I run the imagenet classify model (resnet34) in gpu mode,

In tvm
the shape (1 x 3 x 224 x 224) cost 2.9ms each times , more faster then mxnet (3.5ms)

but the same mode, cost 17ms in shape (10 x 3 x 224 x 224) in TVM
and the mxnet cost 14ms in shape (10 x 3 x 224 x 224).

Is reasonable ?


Multiple images
#2

I’m facing similar situation with tvm vs tf for batch forward. After auto-tuning of inception v3 for 1000 trials, the speed of tvm for batch_size=8 is around 36ms vs the speed of tf 39ms, with warning messages of can not find config for cuda …
I’m trying to enlarge the trials of tuning to see if the warning messages still exists.


#3

well, if you’re using cudnn, it’s actually a pretty strong baseline.

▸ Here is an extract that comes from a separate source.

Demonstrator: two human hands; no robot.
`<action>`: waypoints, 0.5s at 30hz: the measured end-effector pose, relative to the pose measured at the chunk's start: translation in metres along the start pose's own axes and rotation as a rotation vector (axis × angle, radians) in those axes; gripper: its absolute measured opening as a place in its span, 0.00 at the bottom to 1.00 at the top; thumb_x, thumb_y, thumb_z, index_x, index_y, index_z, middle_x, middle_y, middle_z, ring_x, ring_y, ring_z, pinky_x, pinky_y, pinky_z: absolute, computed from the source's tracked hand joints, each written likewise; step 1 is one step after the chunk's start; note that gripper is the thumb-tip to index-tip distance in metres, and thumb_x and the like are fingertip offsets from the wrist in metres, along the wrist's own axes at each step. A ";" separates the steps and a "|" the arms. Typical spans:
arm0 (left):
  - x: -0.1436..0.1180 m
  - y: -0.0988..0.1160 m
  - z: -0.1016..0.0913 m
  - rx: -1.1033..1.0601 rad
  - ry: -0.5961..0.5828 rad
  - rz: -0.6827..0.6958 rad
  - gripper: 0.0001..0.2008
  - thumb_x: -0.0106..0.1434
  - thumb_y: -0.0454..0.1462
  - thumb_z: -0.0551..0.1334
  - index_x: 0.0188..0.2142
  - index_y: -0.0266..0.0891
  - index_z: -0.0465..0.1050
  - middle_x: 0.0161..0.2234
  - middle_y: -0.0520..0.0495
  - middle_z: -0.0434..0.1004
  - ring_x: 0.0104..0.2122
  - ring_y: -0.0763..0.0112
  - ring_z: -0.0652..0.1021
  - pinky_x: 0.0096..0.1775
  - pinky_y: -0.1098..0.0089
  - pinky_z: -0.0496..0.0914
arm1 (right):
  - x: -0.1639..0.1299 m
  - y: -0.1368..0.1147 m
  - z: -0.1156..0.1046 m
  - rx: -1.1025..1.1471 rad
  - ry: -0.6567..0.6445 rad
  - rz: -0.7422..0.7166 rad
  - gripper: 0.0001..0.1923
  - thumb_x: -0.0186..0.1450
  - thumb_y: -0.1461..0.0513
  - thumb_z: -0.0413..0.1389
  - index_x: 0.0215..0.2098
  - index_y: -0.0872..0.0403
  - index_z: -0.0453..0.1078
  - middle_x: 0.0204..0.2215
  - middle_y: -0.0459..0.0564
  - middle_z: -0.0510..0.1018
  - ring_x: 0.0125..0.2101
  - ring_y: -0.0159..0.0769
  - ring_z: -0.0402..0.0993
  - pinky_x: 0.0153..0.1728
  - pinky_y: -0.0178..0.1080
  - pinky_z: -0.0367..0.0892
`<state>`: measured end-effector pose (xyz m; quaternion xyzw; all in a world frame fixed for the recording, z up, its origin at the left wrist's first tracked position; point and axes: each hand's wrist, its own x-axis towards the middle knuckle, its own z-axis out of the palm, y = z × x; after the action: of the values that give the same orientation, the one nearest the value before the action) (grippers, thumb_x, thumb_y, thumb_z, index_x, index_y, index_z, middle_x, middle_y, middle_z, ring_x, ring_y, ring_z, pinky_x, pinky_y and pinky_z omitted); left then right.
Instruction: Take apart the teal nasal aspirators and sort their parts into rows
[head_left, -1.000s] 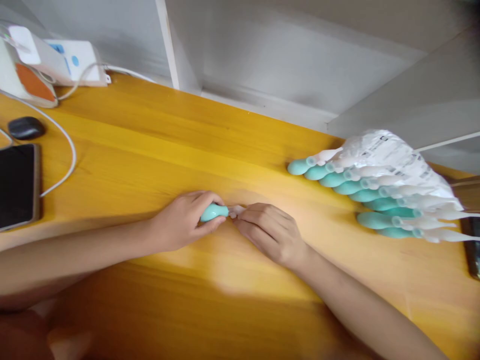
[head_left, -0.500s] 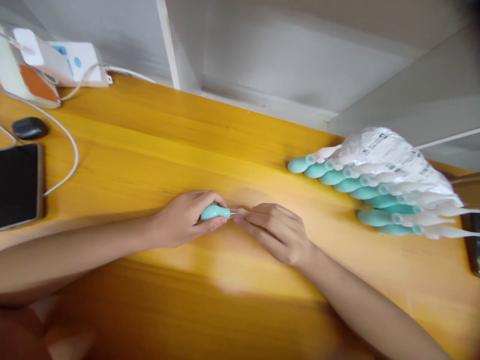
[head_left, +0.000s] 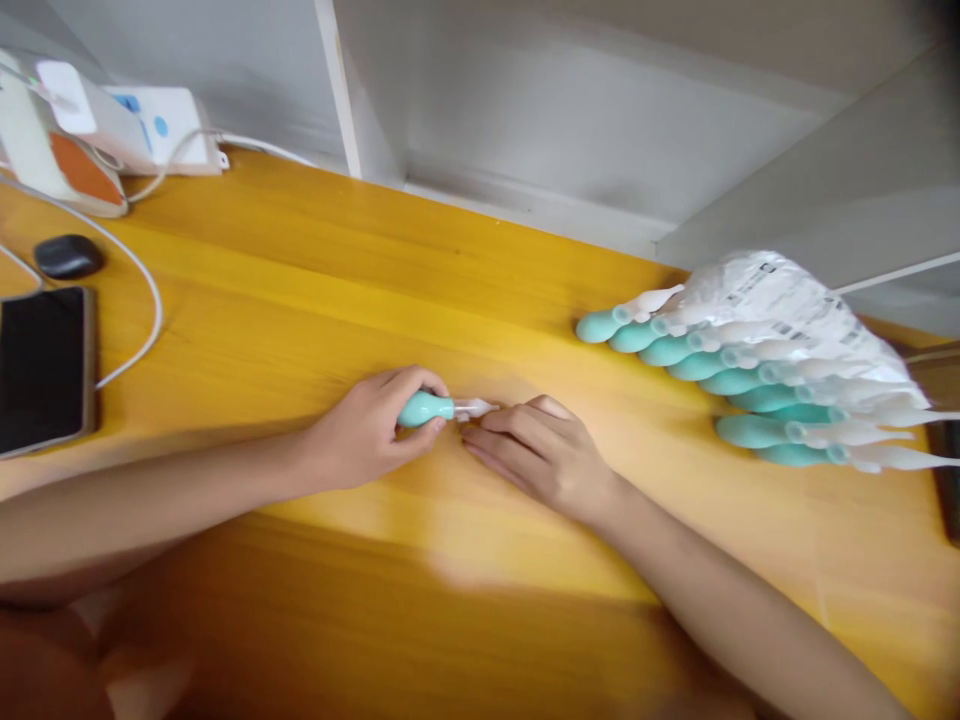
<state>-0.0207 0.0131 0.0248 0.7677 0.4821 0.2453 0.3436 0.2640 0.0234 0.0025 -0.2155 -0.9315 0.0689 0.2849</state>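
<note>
My left hand (head_left: 371,425) is closed around a small teal bulb (head_left: 425,408), its thumb below and index finger above. From the bulb's right end projects a clear, pointed nozzle (head_left: 471,407). My right hand (head_left: 551,450) lies just right of and below the nozzle's tip, its fingers loosely bent and a little apart, not gripping the nozzle. At the right, several similar teal bulbs with translucent nozzles (head_left: 694,370) lie in a slanted row, nozzles pointing right.
A white printed plastic bag (head_left: 795,300) lies behind the row. To the left are a phone (head_left: 45,370), a black mouse-like object (head_left: 69,257), white cables (head_left: 154,300) and a power strip with a plug (head_left: 169,130). Grey partition panels (head_left: 525,110) stand along the wooden table's (head_left: 337,270) back edge.
The clear nozzle now shows fully on the teal bulb, where earlier a thin shaft ran into my right fingers. My right fingers have let go of its tip; both hands shifted slightly up.
</note>
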 end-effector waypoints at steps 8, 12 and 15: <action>0.002 -0.002 -0.004 -0.137 -0.036 0.010 0.08 0.71 0.39 0.68 0.48 0.44 0.77 0.39 0.54 0.86 0.35 0.70 0.82 0.38 0.70 0.73 | 0.002 0.006 0.002 0.315 0.184 0.311 0.15 0.76 0.63 0.68 0.59 0.48 0.79 0.44 0.54 0.85 0.38 0.40 0.83 0.38 0.43 0.79; 0.001 -0.006 -0.005 -0.247 -0.073 0.018 0.08 0.70 0.39 0.68 0.47 0.43 0.75 0.45 0.50 0.89 0.40 0.67 0.86 0.42 0.68 0.76 | 0.006 0.010 0.003 0.661 0.189 0.418 0.05 0.75 0.64 0.69 0.48 0.48 0.85 0.40 0.51 0.87 0.40 0.38 0.86 0.42 0.41 0.82; 0.002 -0.008 -0.005 -0.365 -0.092 0.032 0.09 0.68 0.36 0.68 0.45 0.43 0.71 0.49 0.48 0.90 0.42 0.67 0.88 0.45 0.67 0.78 | 0.009 0.007 0.005 0.929 0.209 0.571 0.01 0.73 0.61 0.72 0.42 0.47 0.88 0.38 0.50 0.88 0.37 0.36 0.87 0.39 0.39 0.84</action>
<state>-0.0280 0.0184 0.0215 0.7105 0.4012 0.2989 0.4949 0.2572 0.0334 0.0007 -0.3169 -0.6746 0.5251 0.4108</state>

Currently TVM schedules are mostly optimized for batch-size 1, targeting low-latency inference.
AutoTVM could help though.


#4

There seems to be two main faults of tvm for now if one wanna apply tvm to industry online gpu server:
1、dynamic batch_size, this is a key feature as one can use a dynamic number of images to feed in with a beforehand pipeline for preprocess of the requests, so the server can benefit from both batch_size>1 acceleration of inference and low latency when the numbers of inputs are dynamically decided according to the requests and network at the moment.
2、batch acceleration, if “Currently TVM schedules are mostly optimized for batch-size 1, targeting low-latency inference” as u said, the batch acceleration for tvm may need upgrade as well, as there are so many tools for batch inference, and the overall performance will beat tvm of batch_size=1.
Many thanks.


#5

I agree. For the first point, I believe @haichen @zhiics @jroesch @wweic are working on the dynamic batching at the moment.


#6

@Lee How you achieved batching in TVM? By running ‘module.run()’ N times?


#7

no. by making input ndarray’s first dimension = batch size


#8

@yzhliu I think its not true. I’m compiling mv2 using TVM. During compiling I’ve given following shapes (1,3,224,224)
But during runtime I’m trying to give 17 images as (17,3,224,224), but it is giving error as :
ValueError: array shape do not match the shape of NDArray (17, 3, 224, 224) vs (1, 3, 224, 224)

So I think for 17 images I’ve to run module 17 times. Is it true?


#9

actually you need to compile with shape (17, 3, 224, 224). dynamic shaping is not supported at the moment.